** Task to carry out **
Only the lines from the first line of the material below to the line containing "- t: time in", inclusive, should be copied, each exactly as written.

[Information supplied Boundary: Start]

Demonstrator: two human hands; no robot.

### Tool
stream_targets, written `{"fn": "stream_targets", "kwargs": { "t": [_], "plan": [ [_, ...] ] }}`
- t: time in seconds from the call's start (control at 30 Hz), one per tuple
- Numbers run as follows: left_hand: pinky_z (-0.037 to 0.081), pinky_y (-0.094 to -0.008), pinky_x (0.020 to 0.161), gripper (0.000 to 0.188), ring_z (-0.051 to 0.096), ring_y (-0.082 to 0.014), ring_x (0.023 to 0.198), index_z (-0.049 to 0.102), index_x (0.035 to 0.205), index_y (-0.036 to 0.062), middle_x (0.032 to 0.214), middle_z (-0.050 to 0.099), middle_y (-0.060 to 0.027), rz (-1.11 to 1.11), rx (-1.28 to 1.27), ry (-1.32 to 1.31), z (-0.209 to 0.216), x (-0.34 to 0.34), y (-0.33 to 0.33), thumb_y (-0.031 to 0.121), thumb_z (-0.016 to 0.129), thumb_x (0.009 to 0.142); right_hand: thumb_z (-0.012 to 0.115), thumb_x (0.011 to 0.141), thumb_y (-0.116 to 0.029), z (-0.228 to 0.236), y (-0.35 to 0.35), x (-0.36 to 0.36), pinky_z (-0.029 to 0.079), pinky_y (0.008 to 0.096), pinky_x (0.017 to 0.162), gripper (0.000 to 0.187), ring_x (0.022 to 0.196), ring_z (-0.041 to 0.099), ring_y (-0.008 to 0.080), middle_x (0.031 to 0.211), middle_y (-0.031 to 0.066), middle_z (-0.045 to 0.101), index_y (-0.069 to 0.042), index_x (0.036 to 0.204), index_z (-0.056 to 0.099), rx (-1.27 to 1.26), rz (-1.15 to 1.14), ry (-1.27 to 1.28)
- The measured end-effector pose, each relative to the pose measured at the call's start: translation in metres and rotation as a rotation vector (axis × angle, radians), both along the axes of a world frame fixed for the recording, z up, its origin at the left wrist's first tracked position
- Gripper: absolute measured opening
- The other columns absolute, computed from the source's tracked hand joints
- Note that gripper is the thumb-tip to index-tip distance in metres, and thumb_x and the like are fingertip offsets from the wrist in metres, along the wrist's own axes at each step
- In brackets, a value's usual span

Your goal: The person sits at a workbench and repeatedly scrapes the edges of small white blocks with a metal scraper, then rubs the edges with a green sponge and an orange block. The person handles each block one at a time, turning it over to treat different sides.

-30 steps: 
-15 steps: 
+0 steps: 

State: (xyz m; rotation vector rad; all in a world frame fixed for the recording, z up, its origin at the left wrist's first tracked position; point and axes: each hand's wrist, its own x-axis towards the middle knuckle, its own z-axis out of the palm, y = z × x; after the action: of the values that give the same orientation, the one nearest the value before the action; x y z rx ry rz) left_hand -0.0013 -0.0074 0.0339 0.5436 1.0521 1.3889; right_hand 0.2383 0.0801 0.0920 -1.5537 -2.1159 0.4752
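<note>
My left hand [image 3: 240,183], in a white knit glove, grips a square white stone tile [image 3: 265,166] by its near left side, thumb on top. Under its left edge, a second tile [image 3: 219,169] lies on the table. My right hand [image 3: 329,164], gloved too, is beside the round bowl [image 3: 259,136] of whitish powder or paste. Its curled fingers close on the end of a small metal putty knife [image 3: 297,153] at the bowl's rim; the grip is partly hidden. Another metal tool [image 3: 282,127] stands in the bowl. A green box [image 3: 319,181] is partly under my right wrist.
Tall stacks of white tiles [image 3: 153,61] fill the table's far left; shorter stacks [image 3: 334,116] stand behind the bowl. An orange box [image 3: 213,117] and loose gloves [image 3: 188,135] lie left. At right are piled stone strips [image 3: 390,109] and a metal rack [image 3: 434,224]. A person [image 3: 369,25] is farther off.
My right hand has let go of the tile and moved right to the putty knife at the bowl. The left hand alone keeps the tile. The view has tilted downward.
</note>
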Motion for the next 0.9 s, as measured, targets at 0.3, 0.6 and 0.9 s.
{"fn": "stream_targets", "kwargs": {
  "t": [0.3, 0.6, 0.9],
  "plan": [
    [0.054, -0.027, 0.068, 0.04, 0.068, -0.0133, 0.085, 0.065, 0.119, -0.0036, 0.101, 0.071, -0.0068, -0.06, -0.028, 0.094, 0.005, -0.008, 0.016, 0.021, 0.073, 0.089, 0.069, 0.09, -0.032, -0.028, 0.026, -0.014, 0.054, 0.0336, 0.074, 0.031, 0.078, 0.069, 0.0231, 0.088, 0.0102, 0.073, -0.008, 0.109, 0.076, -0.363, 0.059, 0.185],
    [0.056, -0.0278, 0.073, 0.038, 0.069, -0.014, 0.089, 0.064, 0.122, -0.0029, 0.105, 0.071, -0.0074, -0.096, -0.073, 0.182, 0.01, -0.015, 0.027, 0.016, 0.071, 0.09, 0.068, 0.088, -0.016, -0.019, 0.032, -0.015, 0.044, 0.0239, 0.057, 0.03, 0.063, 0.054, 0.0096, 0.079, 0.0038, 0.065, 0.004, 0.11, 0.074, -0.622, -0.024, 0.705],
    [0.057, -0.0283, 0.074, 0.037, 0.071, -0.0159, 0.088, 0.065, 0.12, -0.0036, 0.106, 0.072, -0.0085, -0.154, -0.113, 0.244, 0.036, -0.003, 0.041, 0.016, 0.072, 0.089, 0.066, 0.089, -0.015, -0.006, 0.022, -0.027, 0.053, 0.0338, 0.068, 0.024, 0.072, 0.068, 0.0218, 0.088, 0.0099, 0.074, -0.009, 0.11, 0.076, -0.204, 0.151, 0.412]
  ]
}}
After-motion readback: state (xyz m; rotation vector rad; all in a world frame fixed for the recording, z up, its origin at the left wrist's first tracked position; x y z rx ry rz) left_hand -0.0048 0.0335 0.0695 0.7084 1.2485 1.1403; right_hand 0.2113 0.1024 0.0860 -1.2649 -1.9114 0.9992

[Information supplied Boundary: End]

** Your solution **
Demonstrator: two human hands; no robot.

### Tool
stream_targets, written `{"fn": "stream_targets", "kwargs": { "t": [_], "plan": [ [_, ...] ] }}`
- t: time in seconds from the call's start (control at 30 Hz), one per tuple

The answer requires no additions.